É muito fácil fazer juízos de valor sobre se a vida é ou não um bem para alguém, todavia o seu fundamento é difícil de encontrar. Com que fundamento definimos a vida como um bem ou uma dádiva?
Esta dificuldade deixará de ter importância se partirmos do princípio que o problema deriva do facto de que aquele que está morto não possui coisa alguma, sendo que o bem que constitui a condição de estarmos vivos não pode ser comparado com o que teríamos em circunstâncias opostas. E para que servirá esta comparação em particular? Certamente que serviria o seu propósito se pudéssemos prever até que ponto alguém cuja vida foi prolongada, experimentaria mais bem ou mal nesse período de tempo.
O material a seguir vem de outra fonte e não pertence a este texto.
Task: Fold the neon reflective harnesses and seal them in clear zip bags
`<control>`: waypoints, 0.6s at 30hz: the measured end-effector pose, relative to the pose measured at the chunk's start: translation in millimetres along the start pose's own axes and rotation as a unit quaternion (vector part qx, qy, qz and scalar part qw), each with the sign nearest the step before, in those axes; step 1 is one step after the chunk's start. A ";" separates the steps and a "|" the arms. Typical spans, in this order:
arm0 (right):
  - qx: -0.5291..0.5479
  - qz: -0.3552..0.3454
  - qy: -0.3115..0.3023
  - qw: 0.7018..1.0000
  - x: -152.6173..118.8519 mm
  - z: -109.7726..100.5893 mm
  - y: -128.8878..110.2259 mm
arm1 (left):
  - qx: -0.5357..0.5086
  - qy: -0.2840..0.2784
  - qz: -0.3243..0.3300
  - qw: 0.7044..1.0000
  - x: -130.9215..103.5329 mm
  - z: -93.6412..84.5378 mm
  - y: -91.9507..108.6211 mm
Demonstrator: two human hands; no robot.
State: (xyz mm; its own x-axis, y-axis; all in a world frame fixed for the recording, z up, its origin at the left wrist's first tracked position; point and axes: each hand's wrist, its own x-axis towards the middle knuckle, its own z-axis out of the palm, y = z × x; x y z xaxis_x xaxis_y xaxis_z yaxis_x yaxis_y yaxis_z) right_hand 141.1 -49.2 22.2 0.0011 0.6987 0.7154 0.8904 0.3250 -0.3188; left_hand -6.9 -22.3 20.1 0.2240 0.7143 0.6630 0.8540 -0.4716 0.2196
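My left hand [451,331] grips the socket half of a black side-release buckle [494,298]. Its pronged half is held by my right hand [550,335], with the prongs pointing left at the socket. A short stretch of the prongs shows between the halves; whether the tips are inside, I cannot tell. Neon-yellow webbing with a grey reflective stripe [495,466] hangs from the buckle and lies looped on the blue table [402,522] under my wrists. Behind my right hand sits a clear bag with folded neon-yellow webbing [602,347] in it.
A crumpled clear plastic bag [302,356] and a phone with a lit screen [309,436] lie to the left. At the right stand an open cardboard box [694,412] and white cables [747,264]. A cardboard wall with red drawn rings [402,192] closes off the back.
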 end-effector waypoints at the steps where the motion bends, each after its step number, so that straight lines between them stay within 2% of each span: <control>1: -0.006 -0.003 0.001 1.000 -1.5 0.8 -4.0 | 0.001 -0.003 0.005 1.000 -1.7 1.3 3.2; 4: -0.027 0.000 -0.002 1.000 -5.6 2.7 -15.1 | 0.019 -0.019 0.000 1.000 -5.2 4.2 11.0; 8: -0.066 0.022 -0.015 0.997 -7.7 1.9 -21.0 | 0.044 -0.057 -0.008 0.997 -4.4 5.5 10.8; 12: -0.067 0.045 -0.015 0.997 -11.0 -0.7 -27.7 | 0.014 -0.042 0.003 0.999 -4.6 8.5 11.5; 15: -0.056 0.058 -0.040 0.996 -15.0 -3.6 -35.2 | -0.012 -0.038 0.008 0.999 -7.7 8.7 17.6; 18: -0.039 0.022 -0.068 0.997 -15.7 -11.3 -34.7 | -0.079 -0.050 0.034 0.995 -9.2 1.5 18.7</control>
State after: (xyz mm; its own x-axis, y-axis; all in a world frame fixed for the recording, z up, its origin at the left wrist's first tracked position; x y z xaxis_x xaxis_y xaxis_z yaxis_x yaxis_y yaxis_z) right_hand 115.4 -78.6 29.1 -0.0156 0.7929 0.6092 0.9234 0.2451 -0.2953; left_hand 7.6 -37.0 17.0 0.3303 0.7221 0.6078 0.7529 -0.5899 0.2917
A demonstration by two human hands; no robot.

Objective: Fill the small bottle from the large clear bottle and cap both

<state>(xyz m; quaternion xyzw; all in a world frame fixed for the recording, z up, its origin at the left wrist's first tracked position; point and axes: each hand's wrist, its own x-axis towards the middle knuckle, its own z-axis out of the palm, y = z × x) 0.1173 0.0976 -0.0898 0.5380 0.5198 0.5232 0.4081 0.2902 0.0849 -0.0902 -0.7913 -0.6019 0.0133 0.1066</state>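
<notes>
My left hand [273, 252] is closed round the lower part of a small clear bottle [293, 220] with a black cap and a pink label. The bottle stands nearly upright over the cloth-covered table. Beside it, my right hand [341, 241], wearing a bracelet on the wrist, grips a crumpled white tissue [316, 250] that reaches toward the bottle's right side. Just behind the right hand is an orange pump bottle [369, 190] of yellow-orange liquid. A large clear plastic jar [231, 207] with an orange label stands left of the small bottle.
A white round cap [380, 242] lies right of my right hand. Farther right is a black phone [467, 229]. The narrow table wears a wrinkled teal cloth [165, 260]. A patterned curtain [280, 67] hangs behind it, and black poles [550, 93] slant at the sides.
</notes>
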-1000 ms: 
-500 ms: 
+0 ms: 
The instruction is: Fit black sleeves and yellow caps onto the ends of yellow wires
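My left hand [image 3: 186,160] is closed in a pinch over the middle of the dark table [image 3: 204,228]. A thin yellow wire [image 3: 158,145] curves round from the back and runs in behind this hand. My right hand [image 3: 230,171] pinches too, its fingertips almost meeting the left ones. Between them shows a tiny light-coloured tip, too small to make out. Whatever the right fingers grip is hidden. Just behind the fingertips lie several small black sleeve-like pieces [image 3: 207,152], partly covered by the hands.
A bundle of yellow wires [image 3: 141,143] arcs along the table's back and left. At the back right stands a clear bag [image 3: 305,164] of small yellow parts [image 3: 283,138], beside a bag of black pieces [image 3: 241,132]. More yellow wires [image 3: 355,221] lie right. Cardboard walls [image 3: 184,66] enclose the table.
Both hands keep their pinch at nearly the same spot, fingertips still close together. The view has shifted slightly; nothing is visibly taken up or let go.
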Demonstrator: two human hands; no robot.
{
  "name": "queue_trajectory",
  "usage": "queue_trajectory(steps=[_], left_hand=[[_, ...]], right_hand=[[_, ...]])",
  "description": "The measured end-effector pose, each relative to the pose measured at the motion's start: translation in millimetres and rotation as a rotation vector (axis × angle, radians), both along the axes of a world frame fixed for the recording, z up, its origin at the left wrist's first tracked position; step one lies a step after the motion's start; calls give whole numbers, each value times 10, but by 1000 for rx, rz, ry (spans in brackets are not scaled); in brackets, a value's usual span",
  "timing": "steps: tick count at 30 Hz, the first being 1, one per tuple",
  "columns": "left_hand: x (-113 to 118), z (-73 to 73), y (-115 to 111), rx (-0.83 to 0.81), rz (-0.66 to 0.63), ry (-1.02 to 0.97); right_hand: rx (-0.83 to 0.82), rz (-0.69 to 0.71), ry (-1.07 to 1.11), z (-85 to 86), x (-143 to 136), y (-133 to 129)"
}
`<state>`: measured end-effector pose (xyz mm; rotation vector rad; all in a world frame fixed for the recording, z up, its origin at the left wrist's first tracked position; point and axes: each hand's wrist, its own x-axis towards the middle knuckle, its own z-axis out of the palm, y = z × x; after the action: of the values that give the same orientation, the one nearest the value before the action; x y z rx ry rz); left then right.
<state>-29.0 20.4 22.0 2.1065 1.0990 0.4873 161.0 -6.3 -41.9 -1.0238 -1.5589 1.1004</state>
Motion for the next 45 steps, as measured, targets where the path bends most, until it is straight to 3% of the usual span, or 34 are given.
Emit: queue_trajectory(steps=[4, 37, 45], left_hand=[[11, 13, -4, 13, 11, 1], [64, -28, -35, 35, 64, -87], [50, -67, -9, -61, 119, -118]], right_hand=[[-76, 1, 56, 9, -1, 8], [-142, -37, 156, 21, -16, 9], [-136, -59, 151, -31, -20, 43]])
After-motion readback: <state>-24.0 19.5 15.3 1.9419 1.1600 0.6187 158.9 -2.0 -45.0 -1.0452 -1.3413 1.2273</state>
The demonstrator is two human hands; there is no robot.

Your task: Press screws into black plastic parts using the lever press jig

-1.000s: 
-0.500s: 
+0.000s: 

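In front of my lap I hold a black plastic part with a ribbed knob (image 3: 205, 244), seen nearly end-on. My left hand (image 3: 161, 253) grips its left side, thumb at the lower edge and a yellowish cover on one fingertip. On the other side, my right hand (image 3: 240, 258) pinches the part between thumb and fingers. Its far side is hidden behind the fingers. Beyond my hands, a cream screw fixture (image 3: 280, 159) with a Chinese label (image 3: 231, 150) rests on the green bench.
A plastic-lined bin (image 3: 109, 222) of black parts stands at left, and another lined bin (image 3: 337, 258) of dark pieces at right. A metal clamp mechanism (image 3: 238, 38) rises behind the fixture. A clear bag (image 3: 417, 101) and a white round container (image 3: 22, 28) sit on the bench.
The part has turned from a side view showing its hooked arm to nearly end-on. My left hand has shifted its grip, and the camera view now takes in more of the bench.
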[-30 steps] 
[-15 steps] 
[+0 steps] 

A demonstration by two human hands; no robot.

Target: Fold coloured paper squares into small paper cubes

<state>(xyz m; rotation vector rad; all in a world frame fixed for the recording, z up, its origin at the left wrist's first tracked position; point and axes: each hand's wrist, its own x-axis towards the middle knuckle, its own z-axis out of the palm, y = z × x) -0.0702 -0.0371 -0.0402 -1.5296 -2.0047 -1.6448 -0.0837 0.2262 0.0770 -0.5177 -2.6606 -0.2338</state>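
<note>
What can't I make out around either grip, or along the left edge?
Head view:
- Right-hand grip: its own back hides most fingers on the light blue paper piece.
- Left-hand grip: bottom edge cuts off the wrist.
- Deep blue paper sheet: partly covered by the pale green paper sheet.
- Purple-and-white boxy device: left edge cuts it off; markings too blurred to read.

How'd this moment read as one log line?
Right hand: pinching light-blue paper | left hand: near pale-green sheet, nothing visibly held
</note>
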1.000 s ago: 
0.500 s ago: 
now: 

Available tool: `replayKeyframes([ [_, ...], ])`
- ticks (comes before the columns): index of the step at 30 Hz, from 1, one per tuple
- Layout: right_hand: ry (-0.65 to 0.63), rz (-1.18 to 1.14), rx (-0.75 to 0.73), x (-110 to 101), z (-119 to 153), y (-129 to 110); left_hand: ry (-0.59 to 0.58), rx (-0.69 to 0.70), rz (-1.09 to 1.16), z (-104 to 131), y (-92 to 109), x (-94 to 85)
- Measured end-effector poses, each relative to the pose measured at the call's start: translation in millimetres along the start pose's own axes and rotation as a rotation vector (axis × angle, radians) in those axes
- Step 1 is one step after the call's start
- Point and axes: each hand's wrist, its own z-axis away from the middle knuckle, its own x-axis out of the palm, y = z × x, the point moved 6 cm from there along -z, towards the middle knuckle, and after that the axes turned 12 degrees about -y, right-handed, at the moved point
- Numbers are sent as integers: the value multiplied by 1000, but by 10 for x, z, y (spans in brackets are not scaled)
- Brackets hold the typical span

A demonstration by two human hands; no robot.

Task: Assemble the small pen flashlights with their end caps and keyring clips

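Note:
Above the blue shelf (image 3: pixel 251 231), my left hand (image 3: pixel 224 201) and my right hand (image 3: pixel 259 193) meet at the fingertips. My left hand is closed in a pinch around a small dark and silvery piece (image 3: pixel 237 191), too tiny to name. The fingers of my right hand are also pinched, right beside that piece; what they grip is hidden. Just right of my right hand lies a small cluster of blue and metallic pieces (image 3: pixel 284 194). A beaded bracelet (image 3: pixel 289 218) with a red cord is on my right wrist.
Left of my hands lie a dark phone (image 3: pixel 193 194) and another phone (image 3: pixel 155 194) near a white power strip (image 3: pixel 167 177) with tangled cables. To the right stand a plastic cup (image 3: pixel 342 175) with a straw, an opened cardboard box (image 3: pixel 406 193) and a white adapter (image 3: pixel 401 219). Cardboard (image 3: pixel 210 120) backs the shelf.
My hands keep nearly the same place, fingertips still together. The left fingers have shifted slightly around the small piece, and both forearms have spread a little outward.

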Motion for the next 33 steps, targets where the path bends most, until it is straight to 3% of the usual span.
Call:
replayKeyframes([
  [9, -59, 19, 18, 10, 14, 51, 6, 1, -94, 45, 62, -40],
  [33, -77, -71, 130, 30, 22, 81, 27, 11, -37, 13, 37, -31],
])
Embora tais estimativas nem sempre sejam possíveis, são-no com frequência; por vezes dizemos “Ele foi muito feliz nos últimos anos”, ou, “Naquela altura já não tinha mais nada senão infortúnios”. Se ao ponderarmos o bem e o mal pudéssemos determinar se a vida tinha sido boa para alguém, poderíamos encontrar uma correlação entre os juízos de valor. Mas é óbvio que não é possível encontrá-la. Primeiro, alguém que não duvida que a sua existência constitui um bem para si, pode não fazer ideia do equilíbrio que existe na sua vida entre momentos de felicidade e infelicidade, ou de quaisquer outros factores positivos ou negativos que possam ser sugeridos. Deste modo, os critérios que se supunham existir, nem sempre estão subjacentes quando o juízo de valor ocorre. E em segundo lugar, a aplicação dos critérios conduz-nos frequentemente a resultados errados. A maioria das pessoas tem mais infortúnios na vida do que momentos agradáveis, mas não será por isso que podemos afirmar que lhes estamos a prestar um serviço ao salvá-las da morte.»
[1] D. Panin, The Notebooks of Solodgin (Londres, 1976), pp. 66-7.